JAKARTA — Kamar Dagang dan Industri (Kadin) Indonesia menyambut positif susunan Kabinet Merah Putih periode 2024-2029 yang dipimpin oleh Presiden Prabowo Subianto dan Wakil Presiden Gibran Rakabuming Raka. Ketua Umum Kadin Indonesia versi Munaslub 2024-2029, Anindya Bakrie, menegaskan kesiapan dunia usaha untuk berkolaborasi dan menjadi mitra strategis pemerintah demi mendorong akselerasi ekonomi nasional.
Langkah Presiden Prabowo yang membentuk kabinet dengan skala representasi luas dinilai pengusaha sebagai bentuk keseriusan dalam mengeksekusi program-program pembangunan berskala besar. Kalangan pebisnis memandang struktur kementerian baru ini dapat mempercepat pengambilan keputusan teknis di berbagai sektor strategis.
Kronologi Pelantikan dan Susunan Kabinet Baru
Pelantikan jajaran kabinet pemerintahan baru berlangsung secara bertahap di Istana Negara, Jakarta, menandai dimulainya era baru roda pemerintahan Indonesia:
- Minggu, 20 Oktober 2024: Presiden Prabowo Subianto resmi mengumumkan nomenklatur dan nama-nama menteri serta kepala badan setingkat menteri pada malam hari setelah agenda pelantikan presiden.
- Senin Pagi, 21 Oktober 2024: Sebanyak 48 menteri kabinet dan kepala badan resmi diambil sumpah jabatannya di hadapan Kepala Negara di Istana Negara.
- Senin Siang, 21 Oktober 2024: Menyusul pelantikan menteri, sebanyak 56 wakil menteri resmi dilantik untuk melengkapi struktur kepemimpinan kementerian operasional.
Respons Pengusaha dan Target Pertumbuhan Ekonomi
Menanggapi formasi kabinet yang relatif besar, Kadin Indonesia menilai restrukturisasi dan penambahan kementerian merupakan langkah antisipatif untuk fokus menyelesaikan persoalan riil di masyarakat. Anindya Bakrie menekankan pentingnya sinergi antara regulator dan pelaku industri demi mencapai target pertumbuhan ekonomi hingga 8 persen.
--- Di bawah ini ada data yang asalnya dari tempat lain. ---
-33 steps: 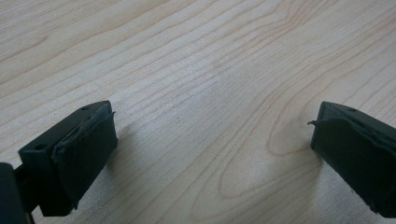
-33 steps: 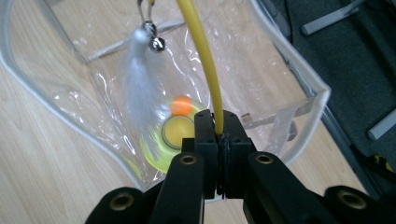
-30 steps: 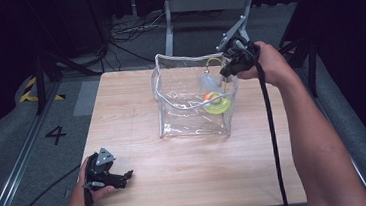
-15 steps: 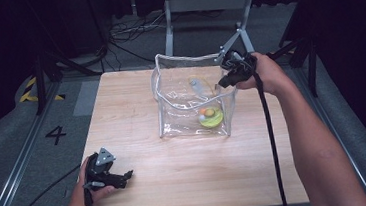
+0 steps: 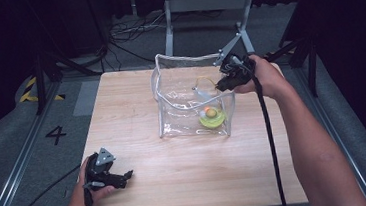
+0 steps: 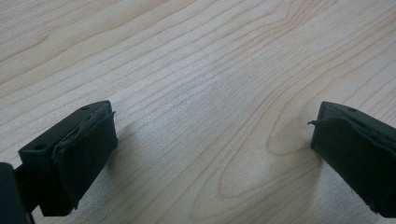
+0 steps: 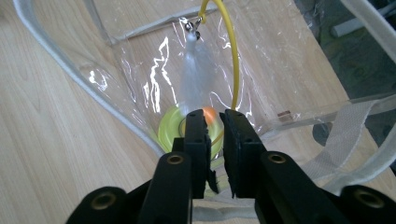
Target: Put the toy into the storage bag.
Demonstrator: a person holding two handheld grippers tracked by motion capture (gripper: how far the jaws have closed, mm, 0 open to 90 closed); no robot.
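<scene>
1. One readable mark is being noted: the black numeral "4" (image 5: 56, 135), printed on the grey floor mat (image 5: 19, 147) left of the table (image 5: 131, 112).
2. No other text, label or brand is being made out.

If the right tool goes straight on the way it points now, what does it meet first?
Probably the yellow-green toy with the orange ball lying in the clear bag; the right tool points down at it, though depth is uncertain.

The surface (image 5: 177, 178) is made of pale matt wood with visible grain. The bag (image 5: 181, 103) is formed of clear glossy plastic, edged with woven cloth webbing (image 7: 345, 135).
</scene>
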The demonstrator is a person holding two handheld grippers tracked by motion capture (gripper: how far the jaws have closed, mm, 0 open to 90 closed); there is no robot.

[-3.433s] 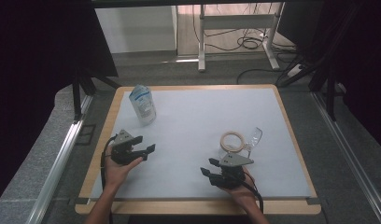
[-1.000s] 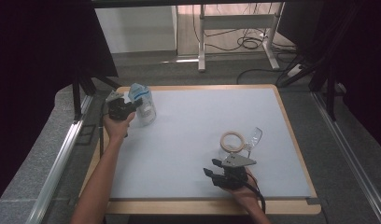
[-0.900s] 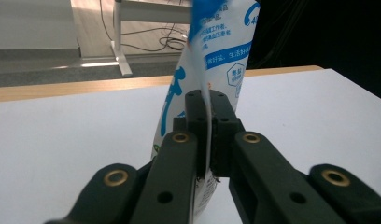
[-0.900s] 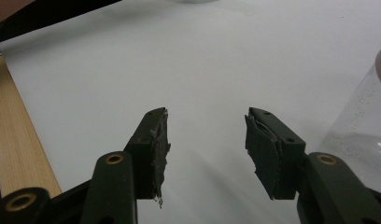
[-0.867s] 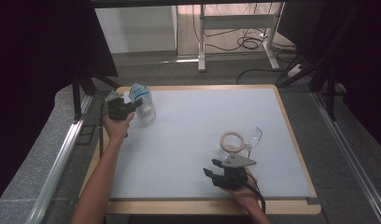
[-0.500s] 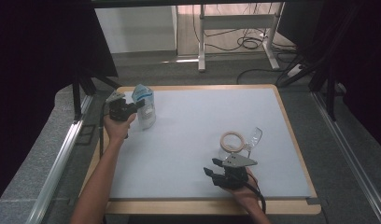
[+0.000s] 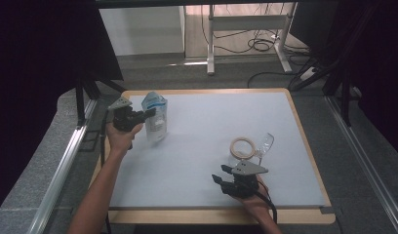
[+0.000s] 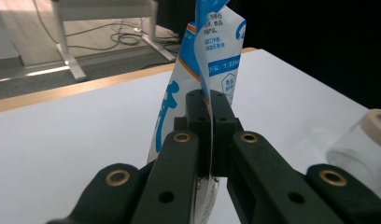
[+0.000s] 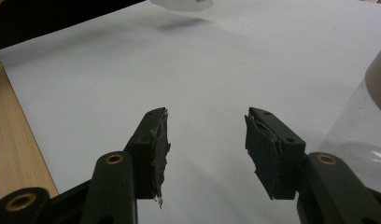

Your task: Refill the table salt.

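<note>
Left gripper view: fingers [image 8: 210, 122] pinch the upright pouch [image 8: 212, 56], top edge up.

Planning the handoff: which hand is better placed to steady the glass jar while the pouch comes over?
Right. Its tongs hang open and empty just short of the glass jar. The left tongs are shut on the blue-and-white pouch at the table's far left.

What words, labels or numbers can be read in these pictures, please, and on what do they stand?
Pouch, held by the left gripper: blue Chinese print near the top and beside a small house-shaped sign; too small and blurred to quote.
Pouch, lower: part of one large blue character, cut off by the fold.
Glass jar: no text to be seen.
</note>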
"Dunia usaha melihat Kabinet Merah Putih sebagai modal kuat untuk mengakselerasi agenda pembangunan nasional. Kadin siap menjembatani kepentingan pelaku usaha swasta, BUMN, hingga UMKM agar dapat selaras dengan program prioritas pemerintah."
Kadin memandang ada sejumlah fokus penting yang memerlukan koordinasi cepat antara menteri koordinator teknis dan para wakil menteri, terutama dalam menjaga stabilitas makroekonomi di tengah ketidakpastian geopolitik global.
Poin Kunci Kemitraan Pemerintah dan Sektor Swasta
Dalam memastikan stabilitas iklim investasi ke depan, pelaku usaha menitikberatkan perhatian pada beberapa pilar agenda utama:
- Kedaulatan Pangan dan Energi: Mendorong swasembada komoditas pokok serta transisi energi hijau yang berkeadilan.
- Hilirisasi Industri: Melanjutkan program pengolahan sumber daya mineral dan alam demi peningkatan nilai tambah di dalam negeri.
- Penguatan UMKM dan Lapangan Kerja: Membuka akses permodalan, perizinan mudah, dan integrasi rantai pasok bagi jutaan unit usaha mikro dan kecil.
- Kepastian Regulasi dan Investasi: Menjamin transparansi hukum agar investor domestik maupun asing memiliki keyakinan jangka panjang.
Kadin berharap jajaran menteri dan wakil menteri segera menyusun rencana kerja 100 hari pertama secara konkret guna memastikan iklim berusaha di Indonesia tetap kompetitif dan inklusif bagi seluruh lapisan masyarakat.